Inside the UN

The United Nations probably enjoys a public approval rating somewhere near or below that of the US Congress.

Not that they’re not doing some good work. But the Distracted Salvadoran looked inside the UN, assuming good intentions.

What I found will be of interest to many and of worry to most.

The UN is the one place where the powers of a nations executive branch go the most unchecked, so all that your president cannot do because of obvious constraints in domestic policies he is at full liberty to promote at the UN for other nations of the world to enjoy or suffer. Usually the nations enjoying presidential decrees in the form of UN resolutions are the developed nations with the developing nations suffering the consequences of most of them.

The recipients of UNICEF, UNESCO, and other aid to nations, tied to an agenda set by non-governmental organizations (NGOs) who wield the most power at the UN.
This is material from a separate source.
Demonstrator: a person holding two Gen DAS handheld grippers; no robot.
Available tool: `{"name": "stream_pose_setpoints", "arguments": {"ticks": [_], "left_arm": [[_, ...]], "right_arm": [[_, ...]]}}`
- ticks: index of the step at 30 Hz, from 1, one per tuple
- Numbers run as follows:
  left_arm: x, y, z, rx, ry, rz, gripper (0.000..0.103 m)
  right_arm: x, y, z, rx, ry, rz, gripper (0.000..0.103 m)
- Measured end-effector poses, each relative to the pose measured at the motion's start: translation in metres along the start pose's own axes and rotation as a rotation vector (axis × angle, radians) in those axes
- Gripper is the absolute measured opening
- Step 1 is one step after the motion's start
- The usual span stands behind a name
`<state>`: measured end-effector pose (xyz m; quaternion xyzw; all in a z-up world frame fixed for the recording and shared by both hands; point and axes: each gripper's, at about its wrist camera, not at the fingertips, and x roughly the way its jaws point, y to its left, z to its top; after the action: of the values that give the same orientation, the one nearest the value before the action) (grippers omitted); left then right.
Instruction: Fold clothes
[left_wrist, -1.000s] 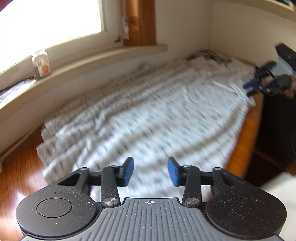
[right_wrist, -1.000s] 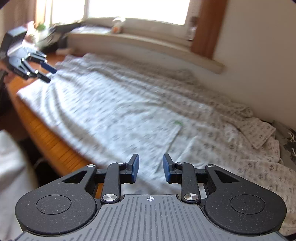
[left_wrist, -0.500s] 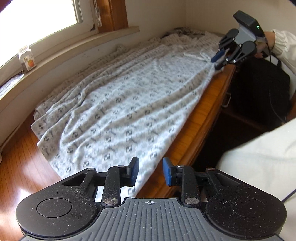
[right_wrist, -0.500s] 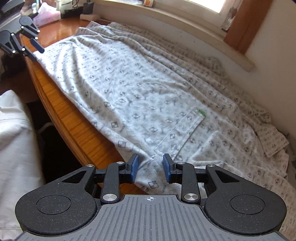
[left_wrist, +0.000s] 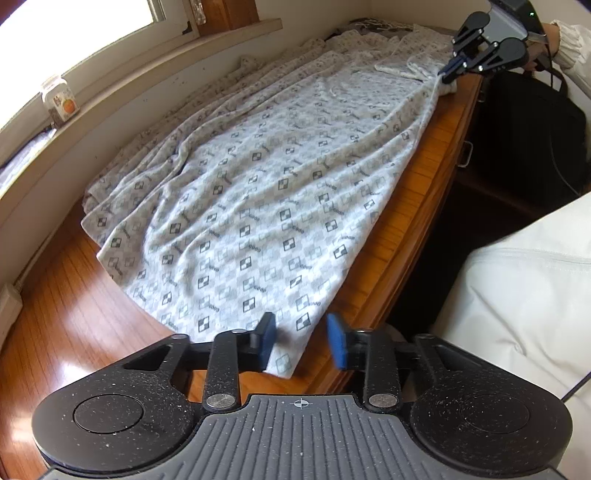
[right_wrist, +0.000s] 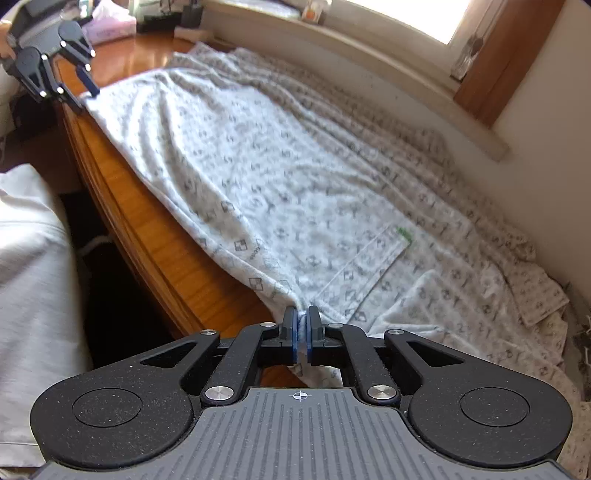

It will interest many who are concerned with the plight of the poor, those who continual[ly] contribute to charities, that part of what they give goes to programmes that have clearly not worked because of the misguided resolutions accepted without reservation by UN delegates from the civil society groups that they prefer.

The NGOs.

They are misguided resolutions because they usually do not address the entirety of the problem, such as the need for clean water in the prevention of maternal death due to infections after childbirth, but rather focus on providing tubal ligations, indifferent to these womens preferences, indifferent to what is causing the most deaths, and indifferent to tested programmes of primary health care and provision of clean water, instead of unasked for tubal ligations, in places such as Venezuela that have managed to have maternal deaths.

Watchdog groups have tried to call attention to these attempts to tie contraception and abortion to international relief, but they are largely ignored.

One such group…is the World Youth Alliance, www.wya.net, that was founded just 10 years ago by a young woman concerned with the bent UN policies were taking. Ten years on, this coalition of young people continues to struggle for policies that address the totality of the problem and centre on the inherent dignity of the human person. Ten years on, this continues to be an ignored topic by those that hold weight at the UN in detriment to most countries in Africa, Latin America and South East Asia that clamour for juster policies and financing that address the real problems they face.

Check out the video there, of the WYA representative. It’s from

one of their statements at a recent Conference at the UN, it is interesting to see how logic and full of common sense it is and ironic to consider that none of their common sense references made it past the proposal stage.

The World Youth Alliance deserves to be heard. They will not only inherit the problems, they’ll be responsible for the solutions. They’ve got ideas now.